If a line in the records contains the string "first", show that line.

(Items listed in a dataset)
────────────────────

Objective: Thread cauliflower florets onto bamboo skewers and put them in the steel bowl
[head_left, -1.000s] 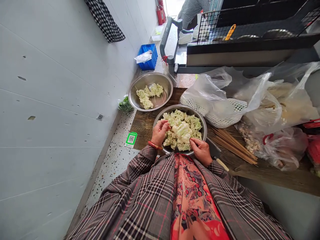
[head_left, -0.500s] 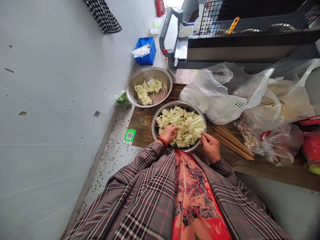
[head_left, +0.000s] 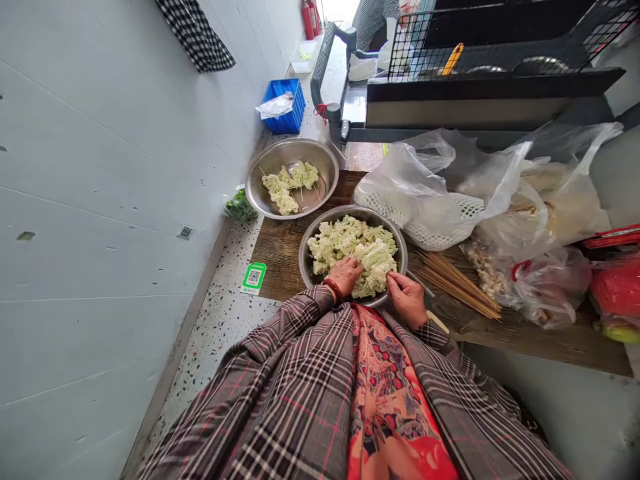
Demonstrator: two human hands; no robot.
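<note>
A steel bowl (head_left: 304,257) full of cauliflower florets (head_left: 345,233) stands close in front of me. My left hand (head_left: 345,275), a reddish bracelet on its wrist, lies over the near florets with its fingers curled round one; the fingertips are partly hidden. At the bowl's right rim, my right hand (head_left: 407,298) is closed in a pinch, touching the edge of the cauliflower. What is between its fingertips is too small to make out. Farther back on the left, a wider steel bowl (head_left: 327,157) holds several cauliflower pieces on skewers (head_left: 301,193).
A bundle of bamboo skewers (head_left: 460,283) lies right of the near bowl on the wooden board (head_left: 275,257). Plastic bags (head_left: 545,207) and a white basket (head_left: 440,230) crowd the right side. A pale handle (head_left: 439,323) shows beside my right hand. The wall (head_left: 100,267) bounds the left.
My left hand has moved slightly right and down over the florets, its fingers stretched farther in. My right hand has shifted inward along the rim, uncovering the pale handle. The view has shifted slightly.
</note>
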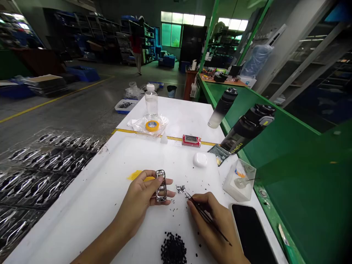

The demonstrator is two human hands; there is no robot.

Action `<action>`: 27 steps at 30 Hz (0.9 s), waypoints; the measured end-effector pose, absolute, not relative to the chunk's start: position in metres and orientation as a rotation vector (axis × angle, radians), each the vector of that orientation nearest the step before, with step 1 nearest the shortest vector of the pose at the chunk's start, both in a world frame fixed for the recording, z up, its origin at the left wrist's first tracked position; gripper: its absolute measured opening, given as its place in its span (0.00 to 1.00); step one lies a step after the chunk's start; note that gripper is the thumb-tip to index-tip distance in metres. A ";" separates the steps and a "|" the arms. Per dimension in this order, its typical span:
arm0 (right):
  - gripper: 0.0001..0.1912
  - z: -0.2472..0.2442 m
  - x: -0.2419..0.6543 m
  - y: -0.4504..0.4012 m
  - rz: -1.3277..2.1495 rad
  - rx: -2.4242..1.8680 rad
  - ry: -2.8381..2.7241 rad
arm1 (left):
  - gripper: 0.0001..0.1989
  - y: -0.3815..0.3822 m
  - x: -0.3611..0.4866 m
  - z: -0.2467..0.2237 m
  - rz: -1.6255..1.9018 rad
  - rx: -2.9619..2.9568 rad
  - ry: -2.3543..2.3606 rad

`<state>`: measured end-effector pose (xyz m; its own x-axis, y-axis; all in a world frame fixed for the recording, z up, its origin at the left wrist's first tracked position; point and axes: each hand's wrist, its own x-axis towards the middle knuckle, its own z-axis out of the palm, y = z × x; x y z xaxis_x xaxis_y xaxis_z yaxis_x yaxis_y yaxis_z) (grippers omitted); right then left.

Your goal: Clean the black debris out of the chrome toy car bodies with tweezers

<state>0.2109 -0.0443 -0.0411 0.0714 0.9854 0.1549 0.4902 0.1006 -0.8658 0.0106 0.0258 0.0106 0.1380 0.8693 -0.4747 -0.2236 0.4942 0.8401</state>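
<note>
A small silvery rectangular frame (161, 186) is held upright between the thumb and fingers of my left hand (141, 194). My right hand (213, 220) grips dark metal tweezers (207, 217), whose tips point at a little cluster of shiny metal bits (180, 189) on the white table. Tiny dark pieces lie scattered between the hands. Below them, near the bottom edge, is a pile of small black pieces (173, 249). A yellow piece (136, 175) lies partly hidden behind my left hand.
On the table (104, 205) are a phone (253, 233), a clear box (240, 181), a white case (200, 160), a red pack (191, 140), orange tape (152, 125) and bottles (151, 101). A green partition (302, 176) borders the right; trays (49, 157) stand left. A person (136, 47) is far off.
</note>
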 end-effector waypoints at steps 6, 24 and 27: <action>0.04 -0.042 0.214 -0.047 0.598 -1.455 -1.724 | 0.18 0.024 0.011 0.010 0.806 0.606 1.193; 0.08 -0.014 0.215 -0.060 1.013 -1.394 -1.181 | 0.06 0.002 0.013 0.001 0.866 1.539 1.151; 0.08 -0.005 0.217 -0.060 1.341 -1.154 -0.940 | 0.04 -0.003 0.018 0.002 0.944 1.626 1.042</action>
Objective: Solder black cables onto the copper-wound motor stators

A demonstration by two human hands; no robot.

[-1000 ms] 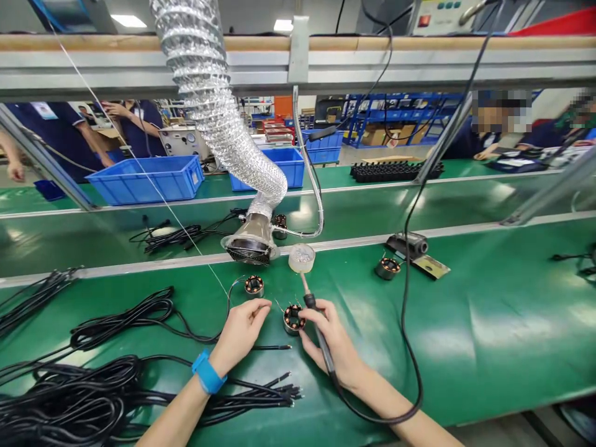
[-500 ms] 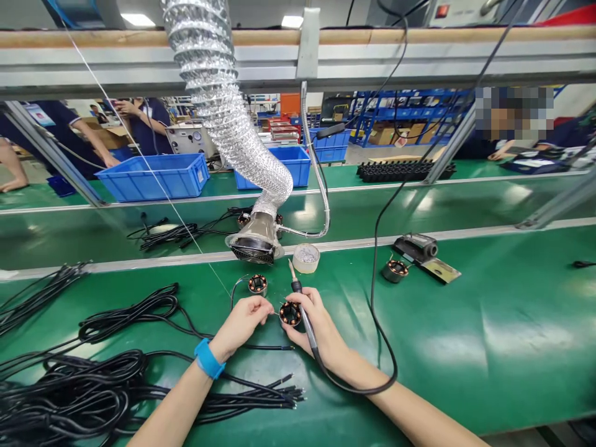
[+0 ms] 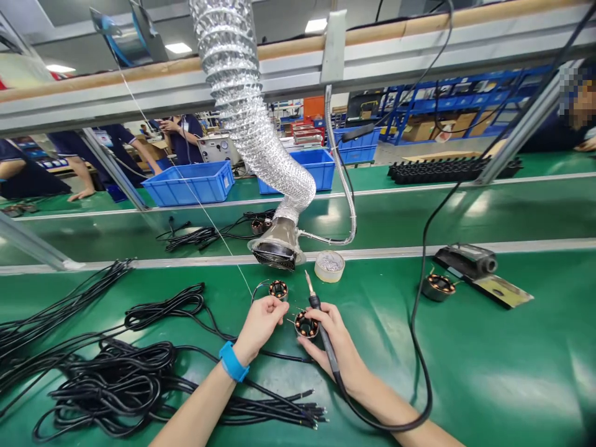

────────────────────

Task result:
Action `<action>`: 27 steps at 30 Hz (0.9 s), waypoints; the measured end-effector pose, absolute, not relative to the chunk's start: position in metres and orientation as a rotation vector (axis × angle, radians), each the vector of that orientation nearest the step before, with step 1 nearest the shortest vector of the pose at the chunk's start, both in a world frame fixed for the recording, z up, its origin at the left wrist's first tracked position; gripper: its absolute measured opening, given as its place in its span (0.00 to 1.00); step one lies a step after the chunk's start; note that gripper is the thumb-tip to index-tip distance in metres. A ";" separates the steps and a "|" the arms. Per dimension in this order, its typical span:
`<state>`: measured end-effector pose (xyz m; its own x-axis, y-axis; all in a world frame fixed for the recording, z up, its origin at the left wrist's first tracked position; point and axes: each hand's wrist, its own x-axis towards the middle knuckle, its own z-axis out of the palm, y = z × x; x y z xaxis_x xaxis_y xaxis_z yaxis_x yaxis_y yaxis_z) (grippers omitted); right then left.

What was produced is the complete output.